■ Task prompt
Set down, word for word, only the lines from the start of the records through the line bearing "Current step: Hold"; include no pictures.

______________________________

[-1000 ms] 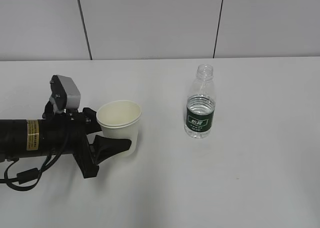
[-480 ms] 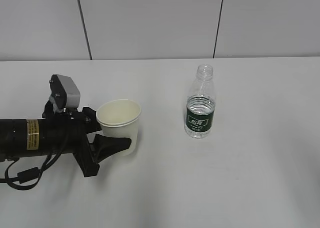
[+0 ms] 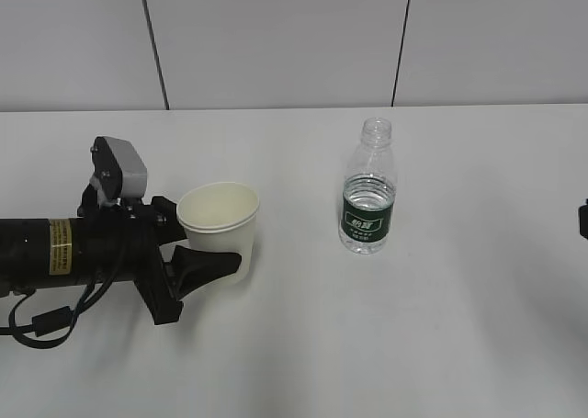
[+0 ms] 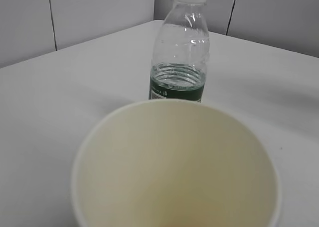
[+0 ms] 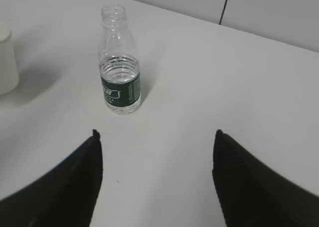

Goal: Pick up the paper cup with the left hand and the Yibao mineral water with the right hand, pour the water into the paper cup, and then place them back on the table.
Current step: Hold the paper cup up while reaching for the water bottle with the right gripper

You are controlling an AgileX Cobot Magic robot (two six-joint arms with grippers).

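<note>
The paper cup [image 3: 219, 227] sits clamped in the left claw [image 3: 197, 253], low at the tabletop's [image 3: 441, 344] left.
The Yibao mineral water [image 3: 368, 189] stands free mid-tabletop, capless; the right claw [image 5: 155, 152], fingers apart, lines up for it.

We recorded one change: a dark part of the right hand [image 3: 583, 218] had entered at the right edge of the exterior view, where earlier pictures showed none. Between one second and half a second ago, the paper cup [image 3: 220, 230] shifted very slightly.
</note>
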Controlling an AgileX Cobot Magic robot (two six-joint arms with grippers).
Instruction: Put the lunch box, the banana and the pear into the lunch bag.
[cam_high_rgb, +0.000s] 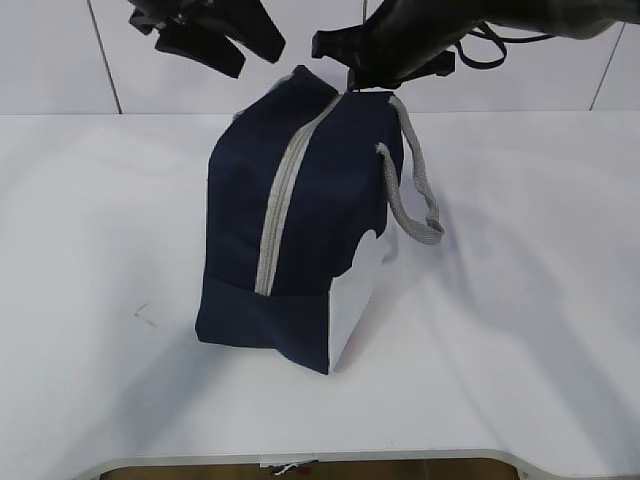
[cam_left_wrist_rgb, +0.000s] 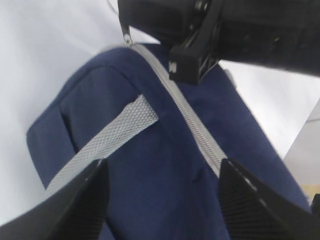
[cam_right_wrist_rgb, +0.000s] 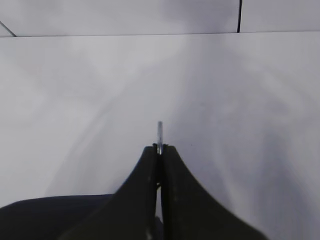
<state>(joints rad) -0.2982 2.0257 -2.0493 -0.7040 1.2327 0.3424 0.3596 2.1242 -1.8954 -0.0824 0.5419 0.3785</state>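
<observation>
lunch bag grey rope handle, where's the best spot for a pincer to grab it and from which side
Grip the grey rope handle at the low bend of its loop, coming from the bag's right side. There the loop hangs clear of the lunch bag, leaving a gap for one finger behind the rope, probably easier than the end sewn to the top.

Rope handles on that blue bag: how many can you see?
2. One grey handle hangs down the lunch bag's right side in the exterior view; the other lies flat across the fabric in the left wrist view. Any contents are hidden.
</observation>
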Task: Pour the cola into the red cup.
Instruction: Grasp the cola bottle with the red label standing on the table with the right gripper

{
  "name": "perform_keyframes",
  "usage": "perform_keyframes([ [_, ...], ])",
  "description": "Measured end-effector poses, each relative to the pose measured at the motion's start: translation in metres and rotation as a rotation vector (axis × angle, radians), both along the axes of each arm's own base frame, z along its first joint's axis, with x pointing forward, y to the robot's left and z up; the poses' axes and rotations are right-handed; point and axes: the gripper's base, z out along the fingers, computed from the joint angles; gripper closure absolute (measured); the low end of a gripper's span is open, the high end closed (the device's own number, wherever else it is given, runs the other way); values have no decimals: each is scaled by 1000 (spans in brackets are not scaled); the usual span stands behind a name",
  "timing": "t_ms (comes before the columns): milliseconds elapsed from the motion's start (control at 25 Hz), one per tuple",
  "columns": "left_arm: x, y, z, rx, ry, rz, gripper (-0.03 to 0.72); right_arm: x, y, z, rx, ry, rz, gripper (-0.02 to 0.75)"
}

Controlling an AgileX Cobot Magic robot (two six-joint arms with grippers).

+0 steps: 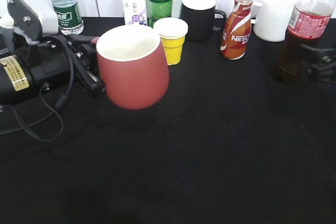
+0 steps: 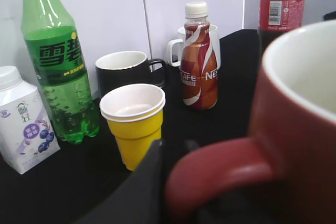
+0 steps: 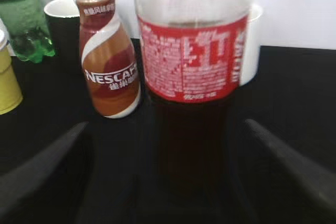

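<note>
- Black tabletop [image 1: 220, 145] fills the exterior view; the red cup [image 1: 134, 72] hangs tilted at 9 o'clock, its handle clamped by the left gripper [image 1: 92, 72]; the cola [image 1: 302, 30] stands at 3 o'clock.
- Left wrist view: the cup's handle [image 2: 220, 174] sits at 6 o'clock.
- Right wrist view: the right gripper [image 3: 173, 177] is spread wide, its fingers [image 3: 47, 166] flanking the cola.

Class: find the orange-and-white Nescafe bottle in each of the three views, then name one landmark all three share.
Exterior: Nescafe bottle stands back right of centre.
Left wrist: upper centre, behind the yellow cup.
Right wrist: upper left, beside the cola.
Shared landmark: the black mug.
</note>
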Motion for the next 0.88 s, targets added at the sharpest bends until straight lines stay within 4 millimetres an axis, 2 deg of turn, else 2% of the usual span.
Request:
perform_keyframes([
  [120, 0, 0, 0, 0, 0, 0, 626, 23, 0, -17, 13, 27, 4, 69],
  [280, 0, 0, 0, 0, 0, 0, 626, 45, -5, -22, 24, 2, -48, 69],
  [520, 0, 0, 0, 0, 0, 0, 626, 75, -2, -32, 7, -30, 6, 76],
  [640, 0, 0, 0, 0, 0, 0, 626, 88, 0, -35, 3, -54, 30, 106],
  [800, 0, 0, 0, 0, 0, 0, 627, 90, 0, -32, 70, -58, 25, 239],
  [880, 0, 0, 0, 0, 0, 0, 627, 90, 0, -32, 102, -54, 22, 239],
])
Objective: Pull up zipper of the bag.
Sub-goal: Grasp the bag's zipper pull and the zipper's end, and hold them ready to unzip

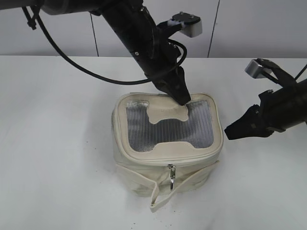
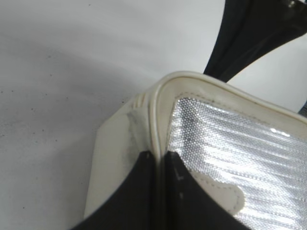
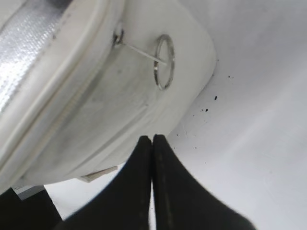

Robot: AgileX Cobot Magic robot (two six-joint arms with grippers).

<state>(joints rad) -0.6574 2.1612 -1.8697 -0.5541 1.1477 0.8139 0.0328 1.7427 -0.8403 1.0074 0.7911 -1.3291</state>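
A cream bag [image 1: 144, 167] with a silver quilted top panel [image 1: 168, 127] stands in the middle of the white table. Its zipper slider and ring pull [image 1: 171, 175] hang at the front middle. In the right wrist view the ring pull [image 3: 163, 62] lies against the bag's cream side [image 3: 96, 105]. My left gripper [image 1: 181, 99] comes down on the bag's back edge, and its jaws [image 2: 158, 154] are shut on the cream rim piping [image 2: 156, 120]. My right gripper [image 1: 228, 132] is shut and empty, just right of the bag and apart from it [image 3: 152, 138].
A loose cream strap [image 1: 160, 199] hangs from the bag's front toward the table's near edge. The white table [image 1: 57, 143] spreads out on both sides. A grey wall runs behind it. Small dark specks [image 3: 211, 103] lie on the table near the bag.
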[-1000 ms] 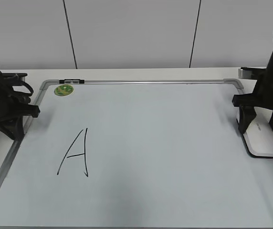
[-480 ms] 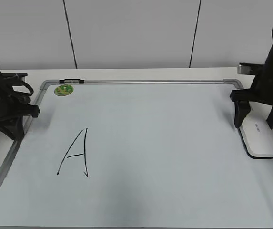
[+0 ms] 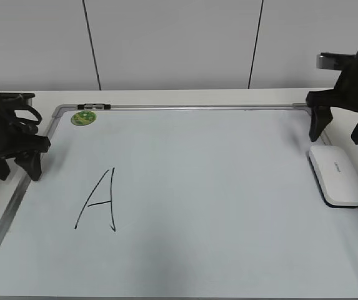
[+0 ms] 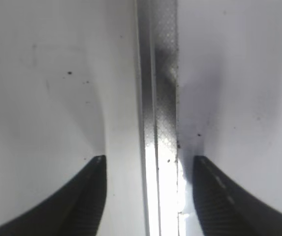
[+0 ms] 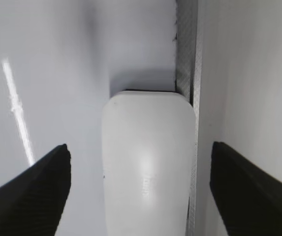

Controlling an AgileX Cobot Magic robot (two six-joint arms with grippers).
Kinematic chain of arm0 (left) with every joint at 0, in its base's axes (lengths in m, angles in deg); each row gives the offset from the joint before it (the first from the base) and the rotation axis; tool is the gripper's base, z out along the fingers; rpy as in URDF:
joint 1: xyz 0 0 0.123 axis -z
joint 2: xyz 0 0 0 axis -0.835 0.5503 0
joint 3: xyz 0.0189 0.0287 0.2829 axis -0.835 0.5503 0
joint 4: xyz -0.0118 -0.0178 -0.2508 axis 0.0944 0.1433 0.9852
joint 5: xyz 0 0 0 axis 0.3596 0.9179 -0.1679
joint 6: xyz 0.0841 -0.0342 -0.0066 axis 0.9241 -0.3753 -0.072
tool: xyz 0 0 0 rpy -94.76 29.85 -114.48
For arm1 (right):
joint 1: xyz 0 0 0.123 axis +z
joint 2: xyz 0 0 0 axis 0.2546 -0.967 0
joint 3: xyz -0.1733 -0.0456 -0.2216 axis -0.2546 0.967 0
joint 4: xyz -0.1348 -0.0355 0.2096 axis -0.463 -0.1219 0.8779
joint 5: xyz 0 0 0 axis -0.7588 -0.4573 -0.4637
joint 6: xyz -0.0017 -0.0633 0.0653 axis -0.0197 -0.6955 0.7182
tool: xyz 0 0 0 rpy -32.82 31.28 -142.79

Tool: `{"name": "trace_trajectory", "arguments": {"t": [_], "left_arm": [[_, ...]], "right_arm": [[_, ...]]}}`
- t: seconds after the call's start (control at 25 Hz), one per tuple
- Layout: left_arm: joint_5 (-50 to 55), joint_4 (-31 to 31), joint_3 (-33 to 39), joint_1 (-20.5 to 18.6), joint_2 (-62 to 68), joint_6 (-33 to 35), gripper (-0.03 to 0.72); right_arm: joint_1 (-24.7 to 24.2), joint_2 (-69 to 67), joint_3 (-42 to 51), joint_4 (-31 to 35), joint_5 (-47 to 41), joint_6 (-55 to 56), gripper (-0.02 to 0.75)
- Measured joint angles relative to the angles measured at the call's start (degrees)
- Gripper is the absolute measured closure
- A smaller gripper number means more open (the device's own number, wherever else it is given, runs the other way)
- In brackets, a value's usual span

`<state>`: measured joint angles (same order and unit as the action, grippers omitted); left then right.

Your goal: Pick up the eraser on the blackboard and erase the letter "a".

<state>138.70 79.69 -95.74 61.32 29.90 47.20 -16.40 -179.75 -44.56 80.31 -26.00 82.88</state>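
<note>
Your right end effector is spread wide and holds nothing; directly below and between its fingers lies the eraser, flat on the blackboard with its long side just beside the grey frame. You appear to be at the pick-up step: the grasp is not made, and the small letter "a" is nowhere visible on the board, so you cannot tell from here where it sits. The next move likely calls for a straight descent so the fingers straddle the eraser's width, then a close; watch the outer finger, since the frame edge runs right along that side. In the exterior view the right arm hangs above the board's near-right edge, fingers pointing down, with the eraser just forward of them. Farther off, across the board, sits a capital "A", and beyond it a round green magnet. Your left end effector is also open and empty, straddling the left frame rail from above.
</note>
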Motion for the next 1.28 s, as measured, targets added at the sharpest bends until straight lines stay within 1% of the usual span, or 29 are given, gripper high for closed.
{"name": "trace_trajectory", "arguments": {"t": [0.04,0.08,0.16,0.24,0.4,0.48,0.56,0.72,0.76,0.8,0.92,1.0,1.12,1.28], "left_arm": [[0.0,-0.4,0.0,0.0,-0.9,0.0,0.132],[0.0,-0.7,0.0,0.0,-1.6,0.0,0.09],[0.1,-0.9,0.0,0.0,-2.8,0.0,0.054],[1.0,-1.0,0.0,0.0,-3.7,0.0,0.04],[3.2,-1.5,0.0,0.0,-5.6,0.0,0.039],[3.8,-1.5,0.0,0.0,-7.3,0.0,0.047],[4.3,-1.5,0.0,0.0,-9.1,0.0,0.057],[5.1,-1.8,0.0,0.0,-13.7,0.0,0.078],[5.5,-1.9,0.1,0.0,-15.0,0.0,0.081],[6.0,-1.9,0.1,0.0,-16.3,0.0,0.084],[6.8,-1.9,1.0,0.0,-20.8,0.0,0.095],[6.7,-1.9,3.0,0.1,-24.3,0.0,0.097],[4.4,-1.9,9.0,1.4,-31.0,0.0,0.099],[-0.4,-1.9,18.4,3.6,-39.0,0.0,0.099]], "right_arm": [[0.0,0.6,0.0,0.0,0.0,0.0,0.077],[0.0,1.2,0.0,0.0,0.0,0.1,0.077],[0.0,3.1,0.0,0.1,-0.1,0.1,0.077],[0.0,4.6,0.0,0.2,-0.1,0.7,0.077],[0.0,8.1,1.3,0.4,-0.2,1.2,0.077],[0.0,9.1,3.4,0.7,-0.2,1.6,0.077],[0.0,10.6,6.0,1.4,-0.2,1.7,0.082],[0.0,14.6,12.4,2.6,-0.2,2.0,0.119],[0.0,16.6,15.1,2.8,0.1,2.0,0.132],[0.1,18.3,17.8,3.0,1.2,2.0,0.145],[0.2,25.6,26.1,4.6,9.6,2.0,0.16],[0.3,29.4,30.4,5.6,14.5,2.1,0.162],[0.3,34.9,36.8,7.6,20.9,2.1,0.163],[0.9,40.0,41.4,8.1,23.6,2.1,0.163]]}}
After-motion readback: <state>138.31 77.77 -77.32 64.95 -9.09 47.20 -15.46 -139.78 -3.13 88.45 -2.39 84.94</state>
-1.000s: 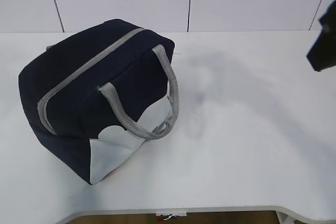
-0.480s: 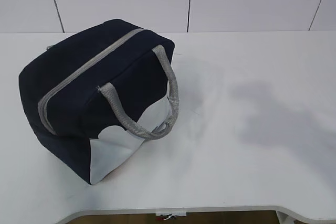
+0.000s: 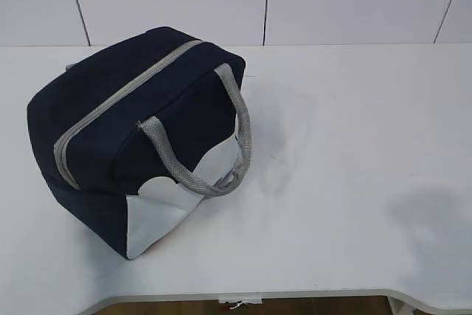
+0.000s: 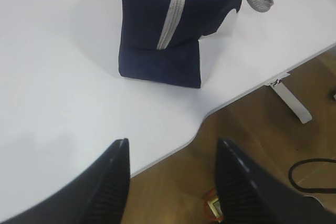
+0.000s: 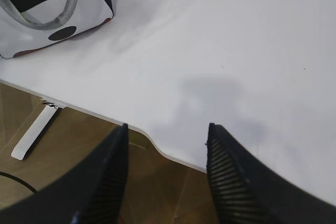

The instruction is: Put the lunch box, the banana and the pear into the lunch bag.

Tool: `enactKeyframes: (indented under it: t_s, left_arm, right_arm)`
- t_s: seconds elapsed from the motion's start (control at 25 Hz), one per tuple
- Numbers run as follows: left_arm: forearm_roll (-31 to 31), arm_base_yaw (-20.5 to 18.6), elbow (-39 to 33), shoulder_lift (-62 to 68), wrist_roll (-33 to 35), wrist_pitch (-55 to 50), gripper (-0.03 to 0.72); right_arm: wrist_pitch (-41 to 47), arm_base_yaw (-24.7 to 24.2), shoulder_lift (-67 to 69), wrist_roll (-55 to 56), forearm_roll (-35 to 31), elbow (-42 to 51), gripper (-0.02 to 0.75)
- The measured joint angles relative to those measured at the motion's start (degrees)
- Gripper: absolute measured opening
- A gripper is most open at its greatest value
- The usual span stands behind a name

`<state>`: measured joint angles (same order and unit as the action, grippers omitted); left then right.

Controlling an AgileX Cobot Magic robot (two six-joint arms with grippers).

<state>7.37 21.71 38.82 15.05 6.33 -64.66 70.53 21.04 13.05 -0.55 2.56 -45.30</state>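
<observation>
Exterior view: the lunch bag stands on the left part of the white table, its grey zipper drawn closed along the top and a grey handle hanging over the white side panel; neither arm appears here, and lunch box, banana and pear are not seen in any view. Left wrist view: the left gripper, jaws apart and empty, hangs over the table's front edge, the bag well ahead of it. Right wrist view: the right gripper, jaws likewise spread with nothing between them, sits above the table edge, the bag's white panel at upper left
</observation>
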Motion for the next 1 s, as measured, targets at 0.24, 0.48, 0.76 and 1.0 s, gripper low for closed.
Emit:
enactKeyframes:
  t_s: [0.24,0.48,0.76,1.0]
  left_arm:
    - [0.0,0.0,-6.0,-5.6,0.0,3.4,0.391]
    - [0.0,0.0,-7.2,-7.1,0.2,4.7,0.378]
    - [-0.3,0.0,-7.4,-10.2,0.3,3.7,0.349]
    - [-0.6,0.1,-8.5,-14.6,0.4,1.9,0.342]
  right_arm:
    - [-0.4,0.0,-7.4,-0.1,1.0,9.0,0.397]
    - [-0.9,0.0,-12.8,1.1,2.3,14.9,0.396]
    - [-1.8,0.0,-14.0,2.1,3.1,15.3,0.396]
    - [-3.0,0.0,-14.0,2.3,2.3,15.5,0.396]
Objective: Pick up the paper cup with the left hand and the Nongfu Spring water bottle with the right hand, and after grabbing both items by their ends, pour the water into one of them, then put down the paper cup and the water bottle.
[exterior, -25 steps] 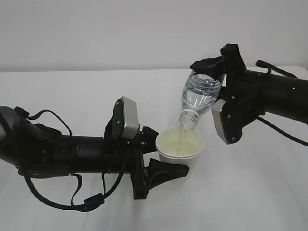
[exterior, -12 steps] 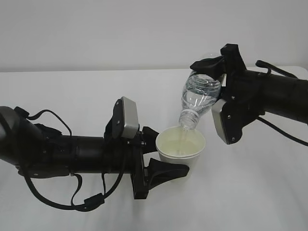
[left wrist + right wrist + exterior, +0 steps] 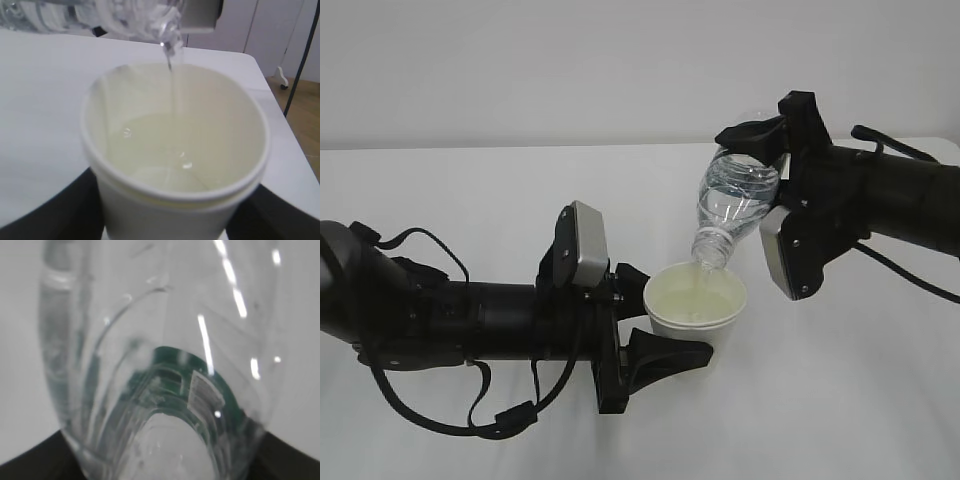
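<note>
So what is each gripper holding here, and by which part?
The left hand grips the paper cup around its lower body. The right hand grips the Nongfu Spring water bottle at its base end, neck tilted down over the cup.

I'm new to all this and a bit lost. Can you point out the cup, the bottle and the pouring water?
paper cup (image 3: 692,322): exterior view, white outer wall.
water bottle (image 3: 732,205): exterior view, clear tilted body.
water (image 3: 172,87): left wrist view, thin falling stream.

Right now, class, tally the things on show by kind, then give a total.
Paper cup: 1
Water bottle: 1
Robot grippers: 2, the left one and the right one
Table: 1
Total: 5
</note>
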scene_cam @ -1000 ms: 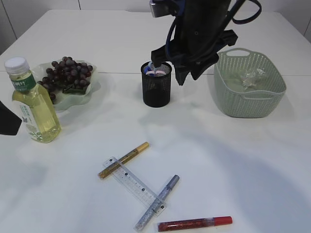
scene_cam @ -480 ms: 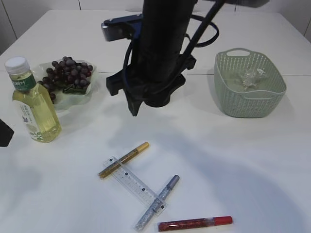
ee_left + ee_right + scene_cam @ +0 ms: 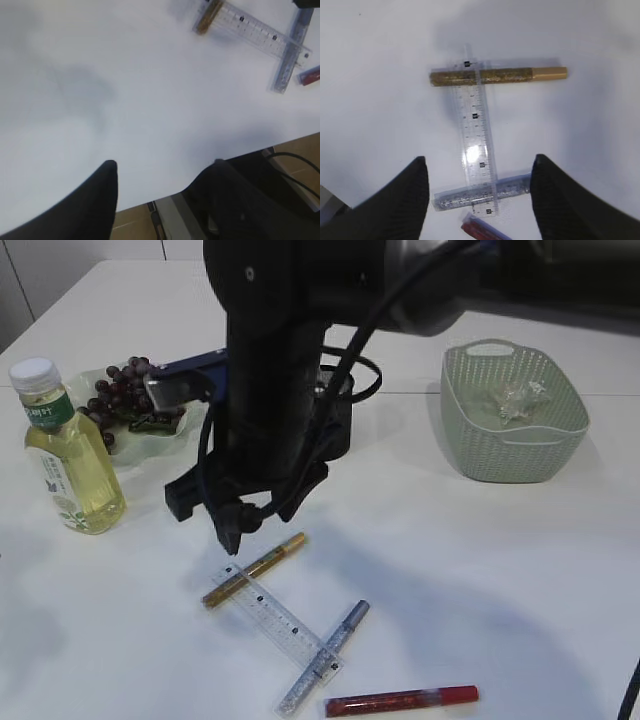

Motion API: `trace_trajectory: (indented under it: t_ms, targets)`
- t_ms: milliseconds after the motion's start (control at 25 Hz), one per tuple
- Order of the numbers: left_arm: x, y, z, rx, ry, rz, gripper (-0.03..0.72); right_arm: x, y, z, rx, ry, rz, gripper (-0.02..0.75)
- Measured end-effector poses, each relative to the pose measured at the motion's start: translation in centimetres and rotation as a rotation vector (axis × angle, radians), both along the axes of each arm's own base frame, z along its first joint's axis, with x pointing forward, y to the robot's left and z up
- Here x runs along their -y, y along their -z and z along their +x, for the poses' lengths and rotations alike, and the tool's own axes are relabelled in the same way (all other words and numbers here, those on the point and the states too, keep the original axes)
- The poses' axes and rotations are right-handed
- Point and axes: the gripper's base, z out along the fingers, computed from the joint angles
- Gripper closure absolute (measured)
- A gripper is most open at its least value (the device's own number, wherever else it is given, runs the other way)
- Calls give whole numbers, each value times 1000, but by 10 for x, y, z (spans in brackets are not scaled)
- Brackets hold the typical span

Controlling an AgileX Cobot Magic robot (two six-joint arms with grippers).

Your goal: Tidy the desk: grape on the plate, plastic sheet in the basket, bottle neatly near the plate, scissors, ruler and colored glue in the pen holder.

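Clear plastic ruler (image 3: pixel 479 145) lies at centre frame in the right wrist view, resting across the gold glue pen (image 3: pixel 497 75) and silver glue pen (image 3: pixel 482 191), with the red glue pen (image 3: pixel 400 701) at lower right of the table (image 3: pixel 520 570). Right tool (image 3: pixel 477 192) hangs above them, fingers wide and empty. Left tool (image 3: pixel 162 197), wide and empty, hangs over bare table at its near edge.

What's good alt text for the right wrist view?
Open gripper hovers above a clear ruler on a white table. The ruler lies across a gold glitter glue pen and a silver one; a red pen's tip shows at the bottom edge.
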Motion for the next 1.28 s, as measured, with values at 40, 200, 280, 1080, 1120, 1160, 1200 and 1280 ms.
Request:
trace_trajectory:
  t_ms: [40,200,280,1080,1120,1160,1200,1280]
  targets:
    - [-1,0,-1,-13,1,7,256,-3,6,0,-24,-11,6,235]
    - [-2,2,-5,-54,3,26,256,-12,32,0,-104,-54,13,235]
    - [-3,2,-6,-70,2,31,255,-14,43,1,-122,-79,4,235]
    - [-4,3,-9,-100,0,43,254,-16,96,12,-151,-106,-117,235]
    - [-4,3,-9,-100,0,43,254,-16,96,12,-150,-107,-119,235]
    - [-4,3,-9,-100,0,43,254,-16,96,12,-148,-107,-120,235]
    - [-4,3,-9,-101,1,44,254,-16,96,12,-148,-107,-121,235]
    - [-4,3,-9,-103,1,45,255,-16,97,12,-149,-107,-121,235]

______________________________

■ Expected answer
[-1000 ms] 
[-480 ms] 
[+0 ms] 
[+0 ms] 
[+0 ms] 

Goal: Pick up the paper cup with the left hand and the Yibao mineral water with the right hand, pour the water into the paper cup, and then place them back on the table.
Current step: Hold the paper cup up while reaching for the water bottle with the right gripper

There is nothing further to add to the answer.